Carson returned to the capitol for a special legislative session later that year. The special session was called to order on November 11 and was adjourned on November 24. While the legislature was out of session, he remained active in politics, representing Multnomah County at the state's 1886 Republican convention.

Since senate terms are four years, Carson did not have to run for re-election prior to the 1887 session. The 1887 legislative session began on January 10. As the senate was organizing and electing officers, Carson was nominated for senate president. He was easily elected to the post by fellow senators, receiving 19 votes, while the Democratic candidate, J. K. Weatherford of Linn County, received only 10 votes. During his tenure as senate president, Carson was known for his fair and collegial leadership. Carson led the senate through the session which ended on February 18.

In 1888, the Multnomah County Republican convention nominated Carson for re-election to the state senate along with Joseph Simon, Donald McKay, and J. K. Waite. All four Republican candidates won senate seats in the 1889 session. While newspapers mentioned Carson as a possible candidate for senate president, it was his Multnomah County colleague, Joseph Simon, who won the president position in the 1889 session. The session opened on January 14. The session ended on February 22. In the interim after the session ended, Carson was appointed to the Multnomah County Republican Central Committee.
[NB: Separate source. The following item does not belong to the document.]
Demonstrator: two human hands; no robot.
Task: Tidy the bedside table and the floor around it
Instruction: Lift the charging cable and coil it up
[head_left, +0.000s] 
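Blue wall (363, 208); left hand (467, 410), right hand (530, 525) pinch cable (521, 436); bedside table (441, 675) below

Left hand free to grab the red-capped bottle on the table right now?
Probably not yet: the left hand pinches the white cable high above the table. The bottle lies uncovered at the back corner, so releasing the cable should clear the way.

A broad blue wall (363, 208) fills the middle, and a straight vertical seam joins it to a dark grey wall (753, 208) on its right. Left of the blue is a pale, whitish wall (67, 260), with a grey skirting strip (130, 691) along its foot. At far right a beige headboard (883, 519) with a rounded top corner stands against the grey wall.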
Once again in 1890, Carson was a holdover senator in the middle of his four-year term, so he did not have to run for re-election prior to the 1891 legislative session. The session began on January 9. It was reported in newspapers that Carson was the oldest member of the state senate. The session was adjourned on February 17.

== Later life ==

Carson did not run for re-election in 1892. Instead, he returned to Portland to focus attention on his wood products business. By that time, his company was one of the largest producers of doors and window frames on the west coast. His company also sold finished lumber, paint, glass, and other building materials. In 1894, Carson turned the day-to-day management of his business over to the Holiday Company, which had been successfully marketing his lumber, doors, window frames, and wood products for some time. At that point, Carson retired from day-to-day engagement in the business.

However, Carson's accumulated wealth allowed him to remain an active investor in development projects in Portland and the surrounding region. For example, in 1902 he became a founding partner in the Portland and Alaska Transportation Company, a steamship shipping business based in Portland. He also continued his involvement in Republican political. In 1895, Oregon Republicans selected him as a delegate to the national Republican convention in Cleveland, Ohio. As late as 1905, he was still serving as a delegate to state Republican conventions.

Carson had joined the local Masons lodge in 1860. Later, he become a member of several other related organizations including the local Royal Arch Masonry chapter and the Scottish Rite. He remained an active member of these fraternal groups throughout his life.

Carson died on May 31, 1911, at his home in Portland, Oregon, at the age of 86. A private funeral service was held at his home on June 2, followed by an open service at his grave at Greenwood Cemetery. The funeral rites were under the auspices of his Masonic lodge. Honorary pallbearers included former governor Zenas F. Moody, former United States Senator Joseph Simon, newspaper publisher Henry Pittock, and Portland attorney and businessman Cyrus A. Dolph.